Really for Urs, but I donb’t know how to comment on an original post.

In this situation, those who know will know which Jones you refer to, but in a mixture of operads and subfactors it would be good to identify: V Jones not JDS Jones I presume.

Hi John,

thanks for your comment!

So, do you think there’s an elegant abstract algebraic definition of a ‘2d genus-0 TQFT with defect lines’, perhaps using a bit of higher category theory?

Now I am not sure what you mean. Isn’t that what I said in the entry, that a 2d genus-0 TQFT with defect lines is an algebra for the colored planar tangle operad? Which can equivalently be rephrased as: a monoidal functor from the category $2\mathrm{Cob}_{Def}$ of 2-dimensional cobordisms with defect lines drawn on them to $Vect$?

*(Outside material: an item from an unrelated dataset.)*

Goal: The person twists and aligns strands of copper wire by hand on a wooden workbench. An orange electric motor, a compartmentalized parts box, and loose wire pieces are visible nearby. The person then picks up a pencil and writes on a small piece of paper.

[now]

With that in hand, take any refinement of $2Cob$ to a 2-category and I guess we get a straightforward refinement of that to a 2-category of 2d cobordisms with defect lines on them.

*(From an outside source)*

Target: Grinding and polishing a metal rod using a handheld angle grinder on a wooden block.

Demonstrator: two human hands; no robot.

And then of course we’d want to eventually drop the genus-0 condition and consider all of $2Cob_{Def}$. As you say next:

Of course there’s another possibility: that all the really interesting examples of planar algebras come from full-fledged 2d TQFTs, and the genus-0 condition is just a distraction.

Yes. Experience with 2d CFT shows that treating only the genus-0 sector is a useful first restriction to then tackle afterwards the representation theory of the full setup.

Namely in that work by Huang and Kong which I mentioned recently it is shown that vertex operator algebras are precisely the reps of the (holomorphic and) genus-0 part of $2Cob_{conf}$, something which is certainly a first crucial building block for any attempt to go further to higher genus.

I believe the theory of von Neumann algebras will soon be seen as part of a bigger theory of ‘higher Hilbert spaces’. I think you know what I mean.

Yes, I think so.

(Maybe you’re the only one who does?)

Today I had lots of nice discussion with André Henriques again. André knows many things. He is all into operator algebras now, for good reason.

If you take a planar algebra with just one colour you get a spherical category. So planar algebras are to spherical categories as 2-categories are to monoidal categories.

John wrote:

So, do you think there’s an elegant abstract algebraic definition of a ‘2d genus-0 TQFT with defect lines’, perhaps using a bit of higher category theory?

Urs replied:

Now I am not sure what you mean. Isn’t that what I said in the entry, that a 2d genus-0 TQFT with defect lines is an algebra for the colored planar tangle operad?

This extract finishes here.